Zur «Unsitte der Konkubinatsfälle» 1967

Von Patrick Zehnder, Co-Projektleiter und Autor

 

Traditionelle Familienmuster hatten in der Schweiz lange Bestand, länger als im benachbarten Europa. Dies gilt auch für den Aargau. Umso heftiger diskutierten Gesellschaft und Politik alternative Lebensformen, ganz besonders das Konkubinat. Im Gegensatz zu vier Nachbarkantonen, die das Zusammenleben ohne Trauschein auf Antrag verfolgten, blieb der Aargau in dieser Sache liberal. Der Kanton kannte keine Sanktion des Konkubinats. Trotzdem war diese Lebensweise umstritten.

 

Dies verrät eine kleine Anfrage im Aargauer Grossen Rat vom 2. Mai 1967. Zwar blieb sie letztlich ergebnislos, aber sie zeigt die allgemeine Befindlichkeit der Zeit. Der parlamentarische Vorstoss stammt vom Sozialdemokraten Robert Locher (1929–2018), der dem Kantonsparlament von 1965 bis 1980 angehörte und dieses 1978/79 präsidierte. Er war von 1966–1988 erster vollamtlicher Gemeindeammann von Spreitenbach und wandte sich vor diesem lokalen Hintergrund besorgt an die Kantonsregierung: «Im Gegensatz zu anderen Kantonen wird im Kanton Aargau das Konkubinat geduldet. Im Nachbarkanton Zürich zum Beispiel ist diese Unsitte gesetzlich verboten. Dies hat zur Folge, dass in Regionen, die an den Kanton Zürich grenzen, die Konkubinatsfälle im Zunehmen begriffen sind.
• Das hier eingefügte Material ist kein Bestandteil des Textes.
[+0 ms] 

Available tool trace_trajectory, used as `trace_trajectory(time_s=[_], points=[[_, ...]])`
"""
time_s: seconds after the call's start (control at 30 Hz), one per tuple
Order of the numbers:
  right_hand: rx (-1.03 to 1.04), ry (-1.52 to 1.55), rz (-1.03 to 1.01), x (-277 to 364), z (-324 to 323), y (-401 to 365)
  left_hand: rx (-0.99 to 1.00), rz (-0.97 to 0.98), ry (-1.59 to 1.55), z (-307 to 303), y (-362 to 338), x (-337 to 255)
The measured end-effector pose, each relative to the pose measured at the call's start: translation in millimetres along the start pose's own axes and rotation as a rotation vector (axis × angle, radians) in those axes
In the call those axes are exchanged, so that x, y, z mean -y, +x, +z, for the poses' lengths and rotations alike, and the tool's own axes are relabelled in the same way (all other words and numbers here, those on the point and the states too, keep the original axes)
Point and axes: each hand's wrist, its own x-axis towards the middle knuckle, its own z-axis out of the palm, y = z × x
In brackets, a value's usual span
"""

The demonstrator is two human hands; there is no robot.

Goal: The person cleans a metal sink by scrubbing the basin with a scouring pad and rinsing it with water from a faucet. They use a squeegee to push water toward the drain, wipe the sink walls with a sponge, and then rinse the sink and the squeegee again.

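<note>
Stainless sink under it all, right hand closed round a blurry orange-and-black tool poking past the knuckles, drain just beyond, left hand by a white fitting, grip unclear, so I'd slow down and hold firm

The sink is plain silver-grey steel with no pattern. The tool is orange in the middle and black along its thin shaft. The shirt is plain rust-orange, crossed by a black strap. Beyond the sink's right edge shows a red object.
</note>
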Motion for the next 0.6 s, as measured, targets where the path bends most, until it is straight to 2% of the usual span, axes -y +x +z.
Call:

Diese Zustände erwecken immer grösseres Ärgernis und bringen den lokalen Behörden vor allem dann viel Unannehmlichkeiten, wenn sich unmündige Kinder getrennter oder geschiedener Ehen in solchen Milieus aufhalten müssen.

Ich frage deshalb den Regierungsrat an, welche Möglichkeiten er sieht, um diesem unerfreulichen Zustand wirksam zu begegnen.»

Abbildung «Liebeskarte der Schweiz» 1971 (Wochenzeitschrift «Sie+Er», Nr. 34/1971)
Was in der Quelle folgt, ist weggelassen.